What Is Liquid and How Does It Work?

Liquid is a templating language built by the ecommerce platform Shopify.

“Templating language” may sound a bit esoteric, but it really just refers to a set of conventions that can be used to generate dynamic content on the web.

Dynamic content like personalized emails, for instance. While there are a lot of things you can do with Liquid, here I’m going to specifically focus on how you can use it to give each of your email subscribers a custom experience.
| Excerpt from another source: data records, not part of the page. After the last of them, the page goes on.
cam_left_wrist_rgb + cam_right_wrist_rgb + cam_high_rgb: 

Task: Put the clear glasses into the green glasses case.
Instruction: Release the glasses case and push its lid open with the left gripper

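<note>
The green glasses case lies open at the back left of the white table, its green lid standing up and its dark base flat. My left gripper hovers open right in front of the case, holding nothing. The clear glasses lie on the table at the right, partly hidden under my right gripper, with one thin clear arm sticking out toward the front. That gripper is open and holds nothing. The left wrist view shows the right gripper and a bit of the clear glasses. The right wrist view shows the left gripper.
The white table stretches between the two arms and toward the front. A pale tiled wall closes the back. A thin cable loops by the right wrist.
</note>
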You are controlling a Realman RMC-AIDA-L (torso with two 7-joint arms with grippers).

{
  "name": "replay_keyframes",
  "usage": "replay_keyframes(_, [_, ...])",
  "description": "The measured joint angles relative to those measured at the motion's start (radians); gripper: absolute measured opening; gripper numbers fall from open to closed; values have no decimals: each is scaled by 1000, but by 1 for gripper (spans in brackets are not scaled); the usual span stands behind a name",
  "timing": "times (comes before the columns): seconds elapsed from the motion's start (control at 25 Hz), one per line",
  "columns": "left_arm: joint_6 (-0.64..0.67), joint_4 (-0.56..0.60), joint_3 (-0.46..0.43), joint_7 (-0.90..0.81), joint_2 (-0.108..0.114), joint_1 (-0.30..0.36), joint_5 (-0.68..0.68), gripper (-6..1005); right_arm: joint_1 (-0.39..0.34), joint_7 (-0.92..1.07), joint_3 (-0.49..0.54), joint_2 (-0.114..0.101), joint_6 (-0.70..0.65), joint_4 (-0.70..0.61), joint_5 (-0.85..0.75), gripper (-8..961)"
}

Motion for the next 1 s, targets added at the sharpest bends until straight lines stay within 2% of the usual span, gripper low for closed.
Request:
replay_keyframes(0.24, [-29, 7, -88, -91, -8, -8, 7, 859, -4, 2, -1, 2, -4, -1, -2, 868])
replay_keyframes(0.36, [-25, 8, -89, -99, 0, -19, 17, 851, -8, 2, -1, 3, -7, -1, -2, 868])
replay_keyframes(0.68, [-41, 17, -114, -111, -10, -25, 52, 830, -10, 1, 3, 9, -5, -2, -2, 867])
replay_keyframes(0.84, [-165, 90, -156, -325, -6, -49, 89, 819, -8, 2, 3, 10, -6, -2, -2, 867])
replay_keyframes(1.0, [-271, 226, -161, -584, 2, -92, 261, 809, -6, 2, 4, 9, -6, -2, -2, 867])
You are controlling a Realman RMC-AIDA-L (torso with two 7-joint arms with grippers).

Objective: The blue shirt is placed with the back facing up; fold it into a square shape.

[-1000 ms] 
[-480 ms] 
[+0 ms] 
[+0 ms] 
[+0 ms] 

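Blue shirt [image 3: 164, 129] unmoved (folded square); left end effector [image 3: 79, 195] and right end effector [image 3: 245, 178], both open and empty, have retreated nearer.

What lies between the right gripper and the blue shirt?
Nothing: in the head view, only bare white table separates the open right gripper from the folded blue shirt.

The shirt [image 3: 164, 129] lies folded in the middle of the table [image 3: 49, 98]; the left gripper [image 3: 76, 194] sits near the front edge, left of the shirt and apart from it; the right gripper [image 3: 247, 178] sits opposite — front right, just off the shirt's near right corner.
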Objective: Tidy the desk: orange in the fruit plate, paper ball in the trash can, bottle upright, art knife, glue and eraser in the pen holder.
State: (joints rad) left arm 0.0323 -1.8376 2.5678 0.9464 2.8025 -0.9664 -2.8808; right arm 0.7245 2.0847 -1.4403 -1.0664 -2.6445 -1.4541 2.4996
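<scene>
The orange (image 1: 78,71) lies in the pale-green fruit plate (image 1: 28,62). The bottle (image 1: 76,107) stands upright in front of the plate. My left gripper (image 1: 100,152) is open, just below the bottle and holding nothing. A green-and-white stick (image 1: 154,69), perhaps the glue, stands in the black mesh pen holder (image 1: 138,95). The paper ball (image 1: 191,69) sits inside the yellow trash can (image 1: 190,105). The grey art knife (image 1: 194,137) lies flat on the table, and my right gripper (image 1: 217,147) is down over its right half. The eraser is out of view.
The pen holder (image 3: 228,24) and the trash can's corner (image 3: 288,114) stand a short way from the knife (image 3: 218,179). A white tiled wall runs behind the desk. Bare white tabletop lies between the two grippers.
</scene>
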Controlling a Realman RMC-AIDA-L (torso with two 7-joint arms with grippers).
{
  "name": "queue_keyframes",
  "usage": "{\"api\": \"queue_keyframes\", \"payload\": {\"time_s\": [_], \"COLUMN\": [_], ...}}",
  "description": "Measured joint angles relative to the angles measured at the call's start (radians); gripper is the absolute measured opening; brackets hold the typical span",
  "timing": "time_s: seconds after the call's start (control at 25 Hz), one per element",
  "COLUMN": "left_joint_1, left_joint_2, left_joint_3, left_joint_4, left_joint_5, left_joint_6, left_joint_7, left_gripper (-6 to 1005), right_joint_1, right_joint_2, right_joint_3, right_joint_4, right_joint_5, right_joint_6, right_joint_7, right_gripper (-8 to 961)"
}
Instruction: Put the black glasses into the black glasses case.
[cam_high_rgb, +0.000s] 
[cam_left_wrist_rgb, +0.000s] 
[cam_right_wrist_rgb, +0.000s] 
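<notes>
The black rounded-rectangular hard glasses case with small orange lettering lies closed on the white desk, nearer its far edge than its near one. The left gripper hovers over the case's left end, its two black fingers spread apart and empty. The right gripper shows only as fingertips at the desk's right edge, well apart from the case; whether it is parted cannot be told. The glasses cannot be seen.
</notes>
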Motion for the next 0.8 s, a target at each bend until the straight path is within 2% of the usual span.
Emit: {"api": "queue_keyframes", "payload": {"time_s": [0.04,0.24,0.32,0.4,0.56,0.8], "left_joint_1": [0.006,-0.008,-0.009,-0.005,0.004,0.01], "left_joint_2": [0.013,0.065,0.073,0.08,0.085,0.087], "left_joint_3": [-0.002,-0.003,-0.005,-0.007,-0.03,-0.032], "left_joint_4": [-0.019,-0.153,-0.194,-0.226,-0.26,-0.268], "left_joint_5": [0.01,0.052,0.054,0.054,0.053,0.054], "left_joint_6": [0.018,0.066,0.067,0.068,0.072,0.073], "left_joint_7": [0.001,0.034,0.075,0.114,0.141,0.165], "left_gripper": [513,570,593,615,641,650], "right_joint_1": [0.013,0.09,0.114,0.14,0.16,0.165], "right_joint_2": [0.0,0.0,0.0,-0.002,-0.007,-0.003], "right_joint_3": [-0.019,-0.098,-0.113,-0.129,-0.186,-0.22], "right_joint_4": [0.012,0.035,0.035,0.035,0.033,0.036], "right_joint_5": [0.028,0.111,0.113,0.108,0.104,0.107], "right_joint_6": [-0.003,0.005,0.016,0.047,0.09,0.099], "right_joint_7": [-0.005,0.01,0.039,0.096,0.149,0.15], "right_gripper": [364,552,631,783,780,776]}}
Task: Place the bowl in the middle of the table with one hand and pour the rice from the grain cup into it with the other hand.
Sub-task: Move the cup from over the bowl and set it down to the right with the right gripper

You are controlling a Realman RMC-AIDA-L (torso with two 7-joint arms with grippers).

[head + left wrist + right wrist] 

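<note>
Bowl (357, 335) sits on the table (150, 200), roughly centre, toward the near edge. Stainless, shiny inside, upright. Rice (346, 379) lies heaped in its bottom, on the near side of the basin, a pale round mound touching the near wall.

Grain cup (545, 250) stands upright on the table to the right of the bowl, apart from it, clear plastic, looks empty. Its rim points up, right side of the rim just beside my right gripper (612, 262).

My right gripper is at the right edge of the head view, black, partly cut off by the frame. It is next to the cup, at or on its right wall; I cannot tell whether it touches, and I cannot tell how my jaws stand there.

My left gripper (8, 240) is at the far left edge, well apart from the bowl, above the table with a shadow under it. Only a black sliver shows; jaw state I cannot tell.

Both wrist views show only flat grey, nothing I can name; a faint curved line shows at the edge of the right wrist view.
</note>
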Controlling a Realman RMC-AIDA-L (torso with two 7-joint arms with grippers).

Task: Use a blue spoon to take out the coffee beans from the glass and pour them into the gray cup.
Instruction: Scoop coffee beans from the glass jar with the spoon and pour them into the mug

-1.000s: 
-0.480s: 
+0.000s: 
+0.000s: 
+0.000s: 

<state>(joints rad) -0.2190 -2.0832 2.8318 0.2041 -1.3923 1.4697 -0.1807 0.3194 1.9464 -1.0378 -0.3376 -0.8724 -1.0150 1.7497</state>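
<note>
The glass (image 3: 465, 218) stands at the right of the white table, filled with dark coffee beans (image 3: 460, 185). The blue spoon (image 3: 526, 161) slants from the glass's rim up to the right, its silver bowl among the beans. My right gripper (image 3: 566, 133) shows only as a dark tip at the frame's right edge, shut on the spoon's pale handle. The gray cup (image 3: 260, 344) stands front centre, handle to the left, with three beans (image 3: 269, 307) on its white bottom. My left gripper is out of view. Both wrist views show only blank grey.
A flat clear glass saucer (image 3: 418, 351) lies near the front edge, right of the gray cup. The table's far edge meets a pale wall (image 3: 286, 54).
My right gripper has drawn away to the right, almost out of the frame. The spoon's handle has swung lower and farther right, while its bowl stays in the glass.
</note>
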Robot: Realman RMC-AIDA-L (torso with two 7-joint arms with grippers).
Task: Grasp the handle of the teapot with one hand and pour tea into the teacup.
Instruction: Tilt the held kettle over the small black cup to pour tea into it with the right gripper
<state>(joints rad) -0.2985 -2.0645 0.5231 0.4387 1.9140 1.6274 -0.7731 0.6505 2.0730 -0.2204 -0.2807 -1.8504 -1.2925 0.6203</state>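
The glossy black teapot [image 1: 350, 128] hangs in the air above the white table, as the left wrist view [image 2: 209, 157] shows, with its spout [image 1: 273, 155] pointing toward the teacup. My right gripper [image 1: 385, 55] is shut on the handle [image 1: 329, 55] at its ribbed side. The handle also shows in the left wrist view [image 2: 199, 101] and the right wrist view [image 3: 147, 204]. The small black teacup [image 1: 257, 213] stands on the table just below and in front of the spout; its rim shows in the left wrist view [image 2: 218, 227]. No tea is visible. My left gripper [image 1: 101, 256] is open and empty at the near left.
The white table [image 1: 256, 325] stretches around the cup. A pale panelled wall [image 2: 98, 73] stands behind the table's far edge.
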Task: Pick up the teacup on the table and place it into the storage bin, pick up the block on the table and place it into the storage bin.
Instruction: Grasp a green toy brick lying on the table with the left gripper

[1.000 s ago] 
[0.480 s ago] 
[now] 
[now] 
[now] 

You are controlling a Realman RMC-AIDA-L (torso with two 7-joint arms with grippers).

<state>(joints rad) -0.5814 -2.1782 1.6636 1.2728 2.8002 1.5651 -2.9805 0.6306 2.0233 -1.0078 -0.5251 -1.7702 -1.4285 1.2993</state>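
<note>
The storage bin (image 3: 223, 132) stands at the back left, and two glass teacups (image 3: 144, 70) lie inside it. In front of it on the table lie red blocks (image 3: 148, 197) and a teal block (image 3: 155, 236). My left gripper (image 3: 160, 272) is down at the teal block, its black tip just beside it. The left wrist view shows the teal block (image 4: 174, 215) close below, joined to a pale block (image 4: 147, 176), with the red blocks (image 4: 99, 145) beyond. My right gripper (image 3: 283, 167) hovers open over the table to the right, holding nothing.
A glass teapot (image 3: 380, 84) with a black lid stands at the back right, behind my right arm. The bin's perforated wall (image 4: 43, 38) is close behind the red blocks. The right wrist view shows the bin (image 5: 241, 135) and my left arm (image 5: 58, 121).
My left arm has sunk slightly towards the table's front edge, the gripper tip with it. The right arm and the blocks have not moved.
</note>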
There are three different kinds of elements within Liquid:

  1. Objects: These elements directly pull content from a database into your emails. Examples of objects include a subscriber’s name, address, or time zone.
  2. Tags: These supply the logic that lets you display different content based on conditions your subscribers meet or don’t meet—think of them as little if/then rules you embed in your emails. These aren’t the same as Drip tags, but you can use them with Drip tags to send different content to different segments.
  3. Filters: Filters allow you to display information that may change by send time or subscriber. For instance, you can use filters to indicate default text that’ll display if a subscriber’s record doesn’t contain the field you want to use, or to add dates and times to your email.

If those seem hard to keep straight, don’t worry. It’s not super important that you memorize the distinctions between these different kinds of elements—you can mentally refer to the ones you use as “the thing that adds the subscriber’s name” or “the dynamic text snippet” if you want.

And if you’re a Drip user, you can always see a list of popular Liquid shortcodes simply by clicking “View Shortcodes” in the top bar of the email editor.

Click Here to Start Creating Personalized Emails Free

But where Liquid really comes alive is in practical email personalization. So let’s look at some places where personalization can really boost engagement.

1. Use Names Correctly and Powerfully

A good email campaign should do exactly what a good salesperson does.

It should …

  • Listen intently to what a prospect says
  • Pick up on buying signals
  • Direct the conversation toward the prospect’s goals
  • Respond with relevant advice and counsel

It’s just Sales 101 to call your prospects by their names throughout this process. And as common as this tactic is, it’s still getting results: as recently as December 2015, VentureBeat found that 91% of email marketers reported improved open and clickthrough rates from email personalization.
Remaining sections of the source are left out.